Task to carry out: Set down the data below without change, skipping the pictures it holds.

*** Block opens ***

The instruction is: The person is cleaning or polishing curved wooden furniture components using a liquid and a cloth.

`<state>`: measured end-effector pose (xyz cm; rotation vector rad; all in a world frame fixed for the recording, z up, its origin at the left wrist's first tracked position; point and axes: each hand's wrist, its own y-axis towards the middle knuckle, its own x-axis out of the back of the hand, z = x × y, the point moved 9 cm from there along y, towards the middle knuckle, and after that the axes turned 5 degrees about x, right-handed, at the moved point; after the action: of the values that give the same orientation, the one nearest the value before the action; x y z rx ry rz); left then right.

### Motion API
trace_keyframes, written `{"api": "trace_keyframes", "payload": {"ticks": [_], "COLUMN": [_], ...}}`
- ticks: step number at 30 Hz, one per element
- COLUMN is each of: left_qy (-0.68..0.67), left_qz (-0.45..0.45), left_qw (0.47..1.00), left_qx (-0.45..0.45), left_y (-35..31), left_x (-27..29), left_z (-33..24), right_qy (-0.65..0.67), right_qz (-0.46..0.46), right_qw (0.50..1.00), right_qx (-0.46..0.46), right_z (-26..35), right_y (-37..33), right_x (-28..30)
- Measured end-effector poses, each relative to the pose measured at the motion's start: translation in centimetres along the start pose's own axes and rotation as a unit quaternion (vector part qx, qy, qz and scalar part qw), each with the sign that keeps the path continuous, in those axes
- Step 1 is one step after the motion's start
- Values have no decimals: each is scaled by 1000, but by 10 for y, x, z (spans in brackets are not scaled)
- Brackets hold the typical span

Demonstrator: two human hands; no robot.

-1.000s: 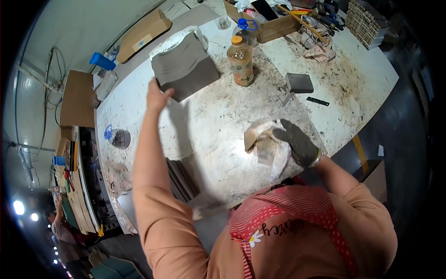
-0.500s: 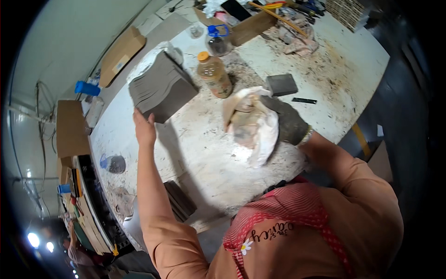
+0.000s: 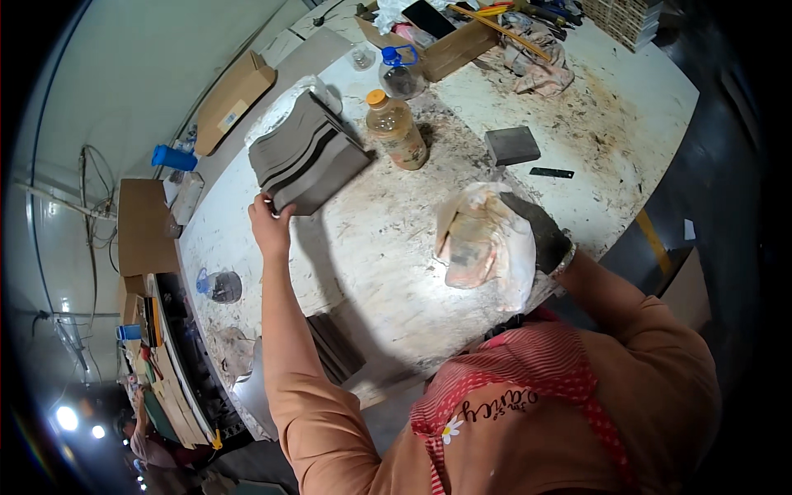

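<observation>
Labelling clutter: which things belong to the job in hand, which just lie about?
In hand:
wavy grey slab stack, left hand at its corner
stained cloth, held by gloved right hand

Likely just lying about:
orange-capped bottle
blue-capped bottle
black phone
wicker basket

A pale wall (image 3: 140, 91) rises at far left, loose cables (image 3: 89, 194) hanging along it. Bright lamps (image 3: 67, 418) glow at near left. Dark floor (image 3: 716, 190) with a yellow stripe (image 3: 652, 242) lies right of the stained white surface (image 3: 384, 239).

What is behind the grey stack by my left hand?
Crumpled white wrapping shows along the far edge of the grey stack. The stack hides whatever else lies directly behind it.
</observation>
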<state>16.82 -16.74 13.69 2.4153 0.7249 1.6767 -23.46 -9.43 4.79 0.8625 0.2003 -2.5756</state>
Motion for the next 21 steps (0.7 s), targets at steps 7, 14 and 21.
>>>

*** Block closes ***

Output:
The instruction is: The person is cleaning or polishing curved wooden furniture components using a liquid and a cloth.

`<state>`: measured end-effector pose (xyz cm; rotation vector rad; all in a world frame fixed for the recording, z up, its origin at the left wrist's first tracked position; point and axes: each hand's wrist, its own y-axis towards the middle knuckle, its own x-axis out of the back of the hand, z = x × y, the point moved 9 cm from there along y, towards the middle knuckle, and after that the axes turned 5 degrees about x, right-handed, at the moved point; after the action: of the values that give the same orientation, the one nearest the value before the action; x y z rx ry rz); left then right.

### Motion API
trace_keyframes, written `{"api": "trace_keyframes", "payload": {"ticks": [_], "COLUMN": [_], ...}}`
- ticks: step number at 30 Hz, one per element
- COLUMN is each of: left_qy (-0.68..0.67), left_qz (-0.45..0.45), left_qw (0.47..1.00), left_qx (-0.45..0.45), left_y (-35..31), left_x (-27..29), left_z (-33..24), right_qy (-0.65..0.67), right_qz (-0.46..0.46), right_qw (0.50..1.00), right_qx (-0.46..0.46), right_z (-26..35), right_y (-37..33), right_x (-28..30)
- Measured end-effector poses, each relative to the pose measured at the motion's start: translation in centimetres along the start pose's own axes and rotation as a unit quaternion (vector part qx, qy, qz and scalar part qw), each with the sign that keeps the path continuous, in those axes
- Step 1 is one step after the motion's start
- Values have no decimals: each is scaled by 1000, but by 10 for y, x, z (spans in brackets are not scaled)
- Brackets hold the typical span

Demonstrator: two human hands; no robot.

-1.000s: 
-0.500s: 
+0.000s: 

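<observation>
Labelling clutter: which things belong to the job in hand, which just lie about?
In hand:
wavy grey slab stack, left hand at its corner
stained cloth, held by gloved right hand

Likely just lying about:
orange-capped bottle
blue-capped bottle
black phone
wicker basket

A pale wall (image 3: 140, 91) rises at far left, loose cables (image 3: 89, 194) hanging along it. Bright lamps (image 3: 67, 418) glow at near left. Dark floor (image 3: 716, 190) with a yellow stripe (image 3: 652, 242) lies right of the stained white surface (image 3: 384, 239).

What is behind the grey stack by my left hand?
Crumpled white wrapping shows along the far edge of the grey stack. The stack hides whatever else lies directly behind it.
</observation>
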<state>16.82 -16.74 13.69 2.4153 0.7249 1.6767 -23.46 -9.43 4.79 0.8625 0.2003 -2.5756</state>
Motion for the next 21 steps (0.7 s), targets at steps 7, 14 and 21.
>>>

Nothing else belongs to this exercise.